-- Supplied data --

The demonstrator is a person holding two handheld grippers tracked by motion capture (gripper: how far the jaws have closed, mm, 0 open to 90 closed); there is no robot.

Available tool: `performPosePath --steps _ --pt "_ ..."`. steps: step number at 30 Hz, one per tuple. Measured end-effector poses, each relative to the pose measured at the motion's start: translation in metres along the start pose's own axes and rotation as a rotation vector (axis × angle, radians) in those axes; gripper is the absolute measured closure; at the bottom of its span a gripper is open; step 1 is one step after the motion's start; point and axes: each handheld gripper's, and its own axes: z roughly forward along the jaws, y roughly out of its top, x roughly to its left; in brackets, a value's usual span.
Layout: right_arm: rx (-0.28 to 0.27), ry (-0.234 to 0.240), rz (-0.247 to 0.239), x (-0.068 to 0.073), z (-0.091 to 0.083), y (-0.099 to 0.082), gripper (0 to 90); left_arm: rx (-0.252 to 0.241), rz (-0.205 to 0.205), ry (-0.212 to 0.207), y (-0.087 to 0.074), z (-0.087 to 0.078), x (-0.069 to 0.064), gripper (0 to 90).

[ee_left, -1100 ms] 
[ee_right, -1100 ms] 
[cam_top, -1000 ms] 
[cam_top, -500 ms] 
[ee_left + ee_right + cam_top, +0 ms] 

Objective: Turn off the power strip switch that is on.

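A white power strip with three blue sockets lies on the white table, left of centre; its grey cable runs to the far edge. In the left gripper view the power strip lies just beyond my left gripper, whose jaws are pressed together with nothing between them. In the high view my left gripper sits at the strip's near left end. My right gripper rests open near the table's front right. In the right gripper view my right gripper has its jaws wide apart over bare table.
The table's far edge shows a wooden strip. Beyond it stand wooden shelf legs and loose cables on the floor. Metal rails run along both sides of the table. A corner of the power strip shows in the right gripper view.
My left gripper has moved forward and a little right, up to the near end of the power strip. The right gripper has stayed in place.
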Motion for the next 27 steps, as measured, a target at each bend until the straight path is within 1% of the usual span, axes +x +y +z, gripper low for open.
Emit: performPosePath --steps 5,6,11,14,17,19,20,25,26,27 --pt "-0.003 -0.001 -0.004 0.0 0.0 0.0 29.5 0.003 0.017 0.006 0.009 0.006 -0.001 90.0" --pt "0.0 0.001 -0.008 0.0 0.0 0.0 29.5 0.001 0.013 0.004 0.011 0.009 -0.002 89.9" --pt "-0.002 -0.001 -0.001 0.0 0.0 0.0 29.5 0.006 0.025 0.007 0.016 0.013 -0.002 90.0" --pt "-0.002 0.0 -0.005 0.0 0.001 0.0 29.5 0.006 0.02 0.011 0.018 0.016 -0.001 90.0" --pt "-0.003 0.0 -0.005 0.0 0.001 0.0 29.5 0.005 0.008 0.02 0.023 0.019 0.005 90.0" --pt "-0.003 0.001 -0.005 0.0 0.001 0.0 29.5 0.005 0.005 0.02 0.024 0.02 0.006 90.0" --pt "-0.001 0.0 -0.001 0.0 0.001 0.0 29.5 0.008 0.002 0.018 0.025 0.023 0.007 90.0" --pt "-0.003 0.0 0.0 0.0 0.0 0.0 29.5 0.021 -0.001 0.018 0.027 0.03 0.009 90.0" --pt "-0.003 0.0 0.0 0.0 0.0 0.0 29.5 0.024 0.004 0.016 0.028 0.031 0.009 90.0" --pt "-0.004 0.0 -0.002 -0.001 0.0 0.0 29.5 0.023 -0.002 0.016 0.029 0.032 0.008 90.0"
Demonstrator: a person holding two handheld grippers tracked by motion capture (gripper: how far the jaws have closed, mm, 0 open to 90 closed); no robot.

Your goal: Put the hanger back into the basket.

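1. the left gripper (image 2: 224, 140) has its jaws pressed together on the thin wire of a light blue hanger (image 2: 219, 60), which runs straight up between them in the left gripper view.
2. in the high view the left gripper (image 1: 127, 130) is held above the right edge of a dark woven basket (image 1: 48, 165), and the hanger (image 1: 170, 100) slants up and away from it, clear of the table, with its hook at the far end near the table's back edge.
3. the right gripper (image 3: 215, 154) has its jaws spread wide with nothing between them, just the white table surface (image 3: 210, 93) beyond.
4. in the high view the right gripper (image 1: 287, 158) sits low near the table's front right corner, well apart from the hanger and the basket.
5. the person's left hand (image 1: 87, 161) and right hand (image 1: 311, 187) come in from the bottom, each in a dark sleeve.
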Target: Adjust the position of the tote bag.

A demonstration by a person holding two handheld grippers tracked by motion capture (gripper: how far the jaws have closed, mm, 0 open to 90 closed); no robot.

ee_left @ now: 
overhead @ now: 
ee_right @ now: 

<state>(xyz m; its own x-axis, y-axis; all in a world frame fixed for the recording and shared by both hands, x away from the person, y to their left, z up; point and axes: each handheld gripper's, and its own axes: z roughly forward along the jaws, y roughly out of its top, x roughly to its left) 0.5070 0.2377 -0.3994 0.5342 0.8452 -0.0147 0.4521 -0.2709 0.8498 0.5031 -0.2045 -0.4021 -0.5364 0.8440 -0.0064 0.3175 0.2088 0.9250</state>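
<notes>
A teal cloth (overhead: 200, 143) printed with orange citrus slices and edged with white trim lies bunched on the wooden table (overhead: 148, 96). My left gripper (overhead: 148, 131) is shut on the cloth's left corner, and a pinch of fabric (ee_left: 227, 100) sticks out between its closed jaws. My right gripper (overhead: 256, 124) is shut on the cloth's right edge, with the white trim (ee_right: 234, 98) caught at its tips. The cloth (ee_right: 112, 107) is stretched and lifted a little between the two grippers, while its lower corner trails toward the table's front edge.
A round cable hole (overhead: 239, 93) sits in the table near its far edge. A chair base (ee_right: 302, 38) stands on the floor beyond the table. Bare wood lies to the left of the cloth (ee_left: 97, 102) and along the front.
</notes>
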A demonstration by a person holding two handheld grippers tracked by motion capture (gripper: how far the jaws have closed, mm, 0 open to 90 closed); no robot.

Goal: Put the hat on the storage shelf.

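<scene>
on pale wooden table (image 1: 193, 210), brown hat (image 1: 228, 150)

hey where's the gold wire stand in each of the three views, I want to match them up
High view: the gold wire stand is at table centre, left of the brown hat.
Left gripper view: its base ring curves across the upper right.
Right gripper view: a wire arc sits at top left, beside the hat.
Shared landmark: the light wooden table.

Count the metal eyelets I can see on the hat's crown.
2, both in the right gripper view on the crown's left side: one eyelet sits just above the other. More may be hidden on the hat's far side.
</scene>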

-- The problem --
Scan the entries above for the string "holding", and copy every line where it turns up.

-- Solution --
The demonstrator is a person holding two handheld grippers tracked by motion capture (gripper: how far the jaws have closed, mm, 0 open to 90 closed); there is no robot.
Demonstrator: a person holding two handheld grippers tracked by motion capture (gripper: how far the jaws have closed, mm, 0 open to 90 closed); no robot.
A demonstration by a person holding two handheld grippers tracked by motion capture (gripper: how far the jaws have closed, mm, 0 open to 90 closed); no robot.
A demonstration by a person holding two handheld grippers tracked by motion capture (gripper: how far the jaws have closed, mm, 0 open to 90 closed); no robot.

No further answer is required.